The correct answer was B)

Proxy voting is a plan asset under ERISA and as such, is subject to the fiduciary duty obligations. Ironclad, as a discretionary investment manager, is responsible (unless otherwise stipulated in the client guidelines or agreement) for making informed and reasonable decisions regarding proxy voting on behalf of clients. Among other things, Ironclad should have a proxy voting policy and a process for identifying and reviewing major proxy issues for appropriate clients. Ironclad and Harrison also have an obligation to avoid conflicts of interest when voting proxies. Although Harrison has a conflict of interest in voting issues on behalf of Internet and Wavelength due to his role on their board of directors, proxies should not be discarded under any circumstances, as such action would constitute a breach of fiduciary duty. Harrison should abstain from voting on matters affecting Internet and Wavelength to avoid the appearance of a conflict of interest. Harrison should also ensure proper treatment of any confidential information received in his role on the respective boards of directors. Harrison should maintain confidentiality of voting information on behalf of clients and follow Ironclad’s proxy voting policy, coordinating major proxy voting issues across all client accounts.

15The term "material" in the phrase "material nonpublic information" refers to information that is likely to affect significantly the market price of the issuing company's securities or that:

A)   is derived by the financial analyst from direct communication with an issuing company's management.

B)   is likely to preclude the financial analyst or analyst's firm from rendering unbiased or objective advice.

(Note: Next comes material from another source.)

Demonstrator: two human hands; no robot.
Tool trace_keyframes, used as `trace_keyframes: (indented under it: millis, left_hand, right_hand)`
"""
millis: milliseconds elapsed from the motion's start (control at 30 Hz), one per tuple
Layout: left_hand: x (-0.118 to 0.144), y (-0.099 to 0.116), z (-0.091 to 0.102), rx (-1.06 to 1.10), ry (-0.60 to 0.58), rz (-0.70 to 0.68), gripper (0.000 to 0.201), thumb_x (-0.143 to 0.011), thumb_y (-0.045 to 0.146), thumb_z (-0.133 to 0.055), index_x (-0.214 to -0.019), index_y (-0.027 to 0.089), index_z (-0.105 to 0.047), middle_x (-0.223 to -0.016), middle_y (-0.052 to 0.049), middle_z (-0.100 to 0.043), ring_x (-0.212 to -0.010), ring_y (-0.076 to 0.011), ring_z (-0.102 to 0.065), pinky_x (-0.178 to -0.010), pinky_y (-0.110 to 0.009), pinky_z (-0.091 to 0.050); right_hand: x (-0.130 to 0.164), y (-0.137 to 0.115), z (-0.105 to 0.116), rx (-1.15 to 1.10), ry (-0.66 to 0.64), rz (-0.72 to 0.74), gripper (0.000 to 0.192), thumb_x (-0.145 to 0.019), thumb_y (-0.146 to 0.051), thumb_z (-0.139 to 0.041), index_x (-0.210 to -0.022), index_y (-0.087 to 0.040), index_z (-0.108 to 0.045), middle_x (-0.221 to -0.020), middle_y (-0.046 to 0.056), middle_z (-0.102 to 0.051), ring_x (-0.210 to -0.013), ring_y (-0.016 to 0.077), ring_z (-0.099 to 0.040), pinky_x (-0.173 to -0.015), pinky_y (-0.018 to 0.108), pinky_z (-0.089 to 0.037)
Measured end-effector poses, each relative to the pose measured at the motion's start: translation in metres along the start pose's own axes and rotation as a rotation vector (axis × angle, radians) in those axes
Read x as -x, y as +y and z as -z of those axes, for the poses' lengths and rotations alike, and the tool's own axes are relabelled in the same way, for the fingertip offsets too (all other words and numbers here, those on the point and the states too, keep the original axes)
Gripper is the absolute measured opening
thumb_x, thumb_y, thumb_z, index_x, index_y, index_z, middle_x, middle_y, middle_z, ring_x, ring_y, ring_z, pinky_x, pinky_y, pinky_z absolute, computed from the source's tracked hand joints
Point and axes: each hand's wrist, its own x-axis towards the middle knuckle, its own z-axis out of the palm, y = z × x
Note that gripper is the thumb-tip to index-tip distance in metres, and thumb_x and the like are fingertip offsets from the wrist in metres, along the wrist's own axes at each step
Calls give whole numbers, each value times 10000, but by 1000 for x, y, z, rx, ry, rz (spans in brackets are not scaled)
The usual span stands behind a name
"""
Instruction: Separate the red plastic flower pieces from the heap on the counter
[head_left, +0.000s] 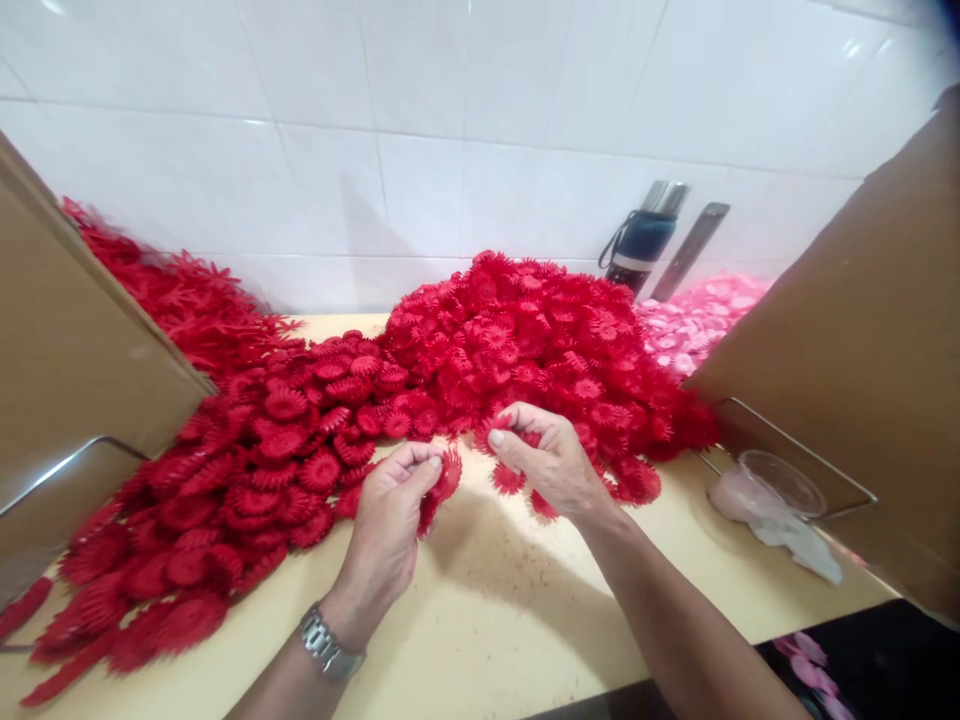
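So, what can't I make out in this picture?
In the head view:
Red flower in the left hand: partly covered by thumb and fingers.
Dark flask: base hidden behind the red heap.
Pink pieces: partly hidden by right-side cardboard.
Black surface: cut off by bottom edge.

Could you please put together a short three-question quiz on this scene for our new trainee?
1. True or false: a silver metal wristwatch is on the left wrist.

2. Choose one. The left hand holds:
A) a clear plastic tub
B) red, fringe-edged, flower-shaped pieces
C) small pink discs

3. Fill in the gap: seen from the camera, the dark-blue bottle with a silver cap is to the ____ of the long, flat, grey strip.

Key: 1. true; 2. B; 3. left
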Motion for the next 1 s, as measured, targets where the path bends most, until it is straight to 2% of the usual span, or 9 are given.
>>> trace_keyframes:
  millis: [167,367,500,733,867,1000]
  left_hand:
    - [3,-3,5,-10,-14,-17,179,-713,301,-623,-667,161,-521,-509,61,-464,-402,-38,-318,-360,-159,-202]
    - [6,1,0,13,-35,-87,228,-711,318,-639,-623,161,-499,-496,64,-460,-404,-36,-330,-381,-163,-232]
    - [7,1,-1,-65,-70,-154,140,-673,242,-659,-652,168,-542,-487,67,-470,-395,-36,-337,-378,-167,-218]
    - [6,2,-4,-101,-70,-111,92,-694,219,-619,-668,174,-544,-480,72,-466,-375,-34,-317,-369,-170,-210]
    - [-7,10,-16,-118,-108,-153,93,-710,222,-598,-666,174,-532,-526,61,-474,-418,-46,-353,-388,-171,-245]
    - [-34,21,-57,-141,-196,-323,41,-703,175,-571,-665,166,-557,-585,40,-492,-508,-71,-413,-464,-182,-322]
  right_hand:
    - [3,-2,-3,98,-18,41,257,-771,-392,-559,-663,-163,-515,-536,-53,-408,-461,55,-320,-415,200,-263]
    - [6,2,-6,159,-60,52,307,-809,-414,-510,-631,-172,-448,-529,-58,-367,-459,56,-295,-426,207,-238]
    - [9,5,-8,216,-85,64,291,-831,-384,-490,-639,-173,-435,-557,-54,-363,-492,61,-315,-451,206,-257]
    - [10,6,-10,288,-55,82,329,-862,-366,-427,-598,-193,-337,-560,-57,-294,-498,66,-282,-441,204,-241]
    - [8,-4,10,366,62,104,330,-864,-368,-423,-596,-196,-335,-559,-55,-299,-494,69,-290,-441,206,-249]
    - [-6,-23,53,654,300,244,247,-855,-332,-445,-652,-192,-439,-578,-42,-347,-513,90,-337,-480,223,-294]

C)   is acquired by the financial analyst from a special or confidential relationship with the issuing company.

D)   is likely to be considered important by reasonable investors in determining whether to trade a particular security.

The correct answer was D)

An item of information is material if its disclosure would be likely to have an impact on the price of a security, or if reasonable investors would want to know the information before investing.